In Iran, President Ebrahim Raisi consolidated hard-line control over the executive, legislative, judicial, and military branches of government. The regime rigidly enforced social codes and further restricted personal freedoms. After more than a year of diplomacy about reviving the 2015 nuclear deal, Tehran also balked at terms agreed to by the U.S., Britain, France, Germany, Russia and China—and accelerated its nuclear program. It would now need less than a week to have enough enriched uranium to fuel a bomb. (Other steps are required to build it.) Iran also provided hundreds of drones to Moscow that Russian forces used to destroy infrastructure and kill civilians in Ukraine. Revolutionary Guards were dispatched to Crimea to train their Russian counterparts, according to U.S. and British intelligence officials.

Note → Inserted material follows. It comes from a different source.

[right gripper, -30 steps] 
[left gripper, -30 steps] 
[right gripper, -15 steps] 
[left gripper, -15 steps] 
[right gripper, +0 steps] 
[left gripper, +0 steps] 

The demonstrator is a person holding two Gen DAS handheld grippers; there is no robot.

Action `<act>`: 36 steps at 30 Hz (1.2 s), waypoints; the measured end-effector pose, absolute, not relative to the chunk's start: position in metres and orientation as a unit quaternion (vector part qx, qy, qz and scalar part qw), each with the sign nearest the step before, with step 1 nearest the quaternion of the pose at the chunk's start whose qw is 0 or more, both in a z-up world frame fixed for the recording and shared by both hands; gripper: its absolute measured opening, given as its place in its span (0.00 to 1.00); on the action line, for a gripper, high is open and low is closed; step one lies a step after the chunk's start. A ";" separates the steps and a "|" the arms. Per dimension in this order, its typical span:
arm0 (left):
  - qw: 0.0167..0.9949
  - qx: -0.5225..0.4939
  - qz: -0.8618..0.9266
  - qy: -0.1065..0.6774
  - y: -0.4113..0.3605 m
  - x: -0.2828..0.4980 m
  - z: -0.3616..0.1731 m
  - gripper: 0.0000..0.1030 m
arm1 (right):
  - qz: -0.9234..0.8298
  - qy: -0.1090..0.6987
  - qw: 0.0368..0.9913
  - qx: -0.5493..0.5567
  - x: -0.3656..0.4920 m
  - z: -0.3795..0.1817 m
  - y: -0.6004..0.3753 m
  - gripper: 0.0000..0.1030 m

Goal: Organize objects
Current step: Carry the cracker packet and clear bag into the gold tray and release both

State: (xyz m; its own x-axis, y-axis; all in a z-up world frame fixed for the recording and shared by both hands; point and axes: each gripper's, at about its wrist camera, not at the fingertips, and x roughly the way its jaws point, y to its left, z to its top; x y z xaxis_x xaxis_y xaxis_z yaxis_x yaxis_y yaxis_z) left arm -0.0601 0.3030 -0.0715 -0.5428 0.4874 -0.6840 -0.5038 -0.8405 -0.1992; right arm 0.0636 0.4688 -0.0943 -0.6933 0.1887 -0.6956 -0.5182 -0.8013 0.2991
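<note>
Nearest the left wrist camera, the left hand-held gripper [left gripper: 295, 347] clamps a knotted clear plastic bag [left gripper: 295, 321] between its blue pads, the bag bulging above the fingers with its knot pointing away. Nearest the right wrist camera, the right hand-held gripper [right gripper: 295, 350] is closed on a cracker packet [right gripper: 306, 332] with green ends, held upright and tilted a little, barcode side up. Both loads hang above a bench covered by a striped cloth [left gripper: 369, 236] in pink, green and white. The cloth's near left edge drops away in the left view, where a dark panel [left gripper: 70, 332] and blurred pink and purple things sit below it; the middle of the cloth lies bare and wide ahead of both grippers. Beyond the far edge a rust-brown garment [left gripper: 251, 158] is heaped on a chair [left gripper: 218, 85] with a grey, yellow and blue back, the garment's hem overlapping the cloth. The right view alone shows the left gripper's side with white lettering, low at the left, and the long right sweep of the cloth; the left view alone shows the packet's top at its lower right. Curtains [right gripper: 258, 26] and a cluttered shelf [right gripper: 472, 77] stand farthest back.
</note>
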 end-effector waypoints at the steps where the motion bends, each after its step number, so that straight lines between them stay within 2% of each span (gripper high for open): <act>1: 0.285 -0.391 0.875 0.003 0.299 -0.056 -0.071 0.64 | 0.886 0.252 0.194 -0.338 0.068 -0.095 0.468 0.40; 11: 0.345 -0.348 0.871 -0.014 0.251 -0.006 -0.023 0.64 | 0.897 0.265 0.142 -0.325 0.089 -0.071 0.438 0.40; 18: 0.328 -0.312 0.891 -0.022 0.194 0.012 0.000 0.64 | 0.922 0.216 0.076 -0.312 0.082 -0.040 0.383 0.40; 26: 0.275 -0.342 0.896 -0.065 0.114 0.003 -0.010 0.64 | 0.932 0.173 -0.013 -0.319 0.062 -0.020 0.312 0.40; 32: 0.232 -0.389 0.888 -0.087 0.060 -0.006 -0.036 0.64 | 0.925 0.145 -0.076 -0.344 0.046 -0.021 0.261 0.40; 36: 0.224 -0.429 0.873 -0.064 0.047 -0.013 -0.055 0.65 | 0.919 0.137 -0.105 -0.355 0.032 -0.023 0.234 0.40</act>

Yet, in the fall, a new generation, led by teen-age girls and other young women, mobilized months of protests across the country after the death of a twenty-two-year-old woman who had been detained for not covering enough of her hair. It was the boldest challenge to the Islamic Republic since the 1979 revolution—at a time when the Supreme Leader, Ayatollah Ali Khamenei, is aged and ailing. “For 2023, I predict the biggest story will be Iran and the interplay of protests, possible succession at the top, and the nuclear issue,” Haass, the Council on Foreign Relations president, told me.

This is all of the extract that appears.